◆ Action item ◆
Your copy of the data should match it exactly, leaving out only the pictures.
[Start of Attachment]
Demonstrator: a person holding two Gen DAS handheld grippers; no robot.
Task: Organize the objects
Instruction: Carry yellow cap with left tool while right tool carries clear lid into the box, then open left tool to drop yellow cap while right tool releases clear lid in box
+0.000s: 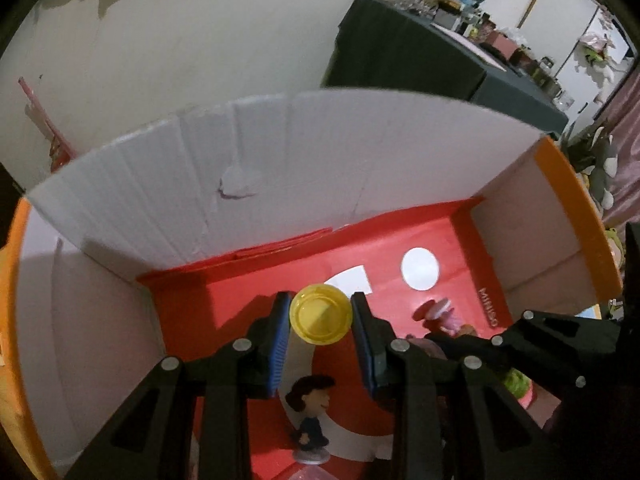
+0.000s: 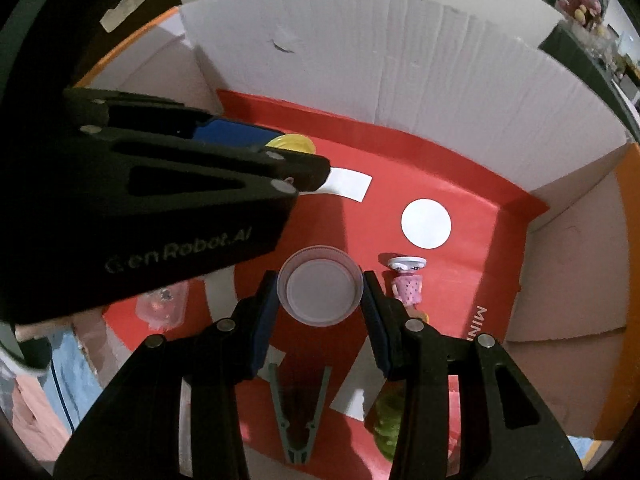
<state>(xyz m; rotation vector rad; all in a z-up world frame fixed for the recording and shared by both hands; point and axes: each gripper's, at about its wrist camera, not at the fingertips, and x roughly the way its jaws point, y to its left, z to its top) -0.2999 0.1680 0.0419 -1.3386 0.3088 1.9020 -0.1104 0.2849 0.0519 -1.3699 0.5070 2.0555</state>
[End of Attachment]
◆ Solution to this problem ◆
Demonstrator: a person holding two Gen DAS handheld grippers; no robot.
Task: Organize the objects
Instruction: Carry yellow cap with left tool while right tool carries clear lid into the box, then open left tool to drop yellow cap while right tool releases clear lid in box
+0.000s: 
+0.000s: 
<state>(xyz m; rotation vector rad; all in a z-up world frame fixed for the recording and shared by both hands; point and axes: each gripper's, at about its wrist camera, not at the fingertips, and x roughly the way its jaws point, y to its left, z to its top) -0.2999 0.1680 0.0419 -1.3386 0.3088 1.9020 -0.1104 0.2849 0.0519 -1.3699 0.5070 2.0555</state>

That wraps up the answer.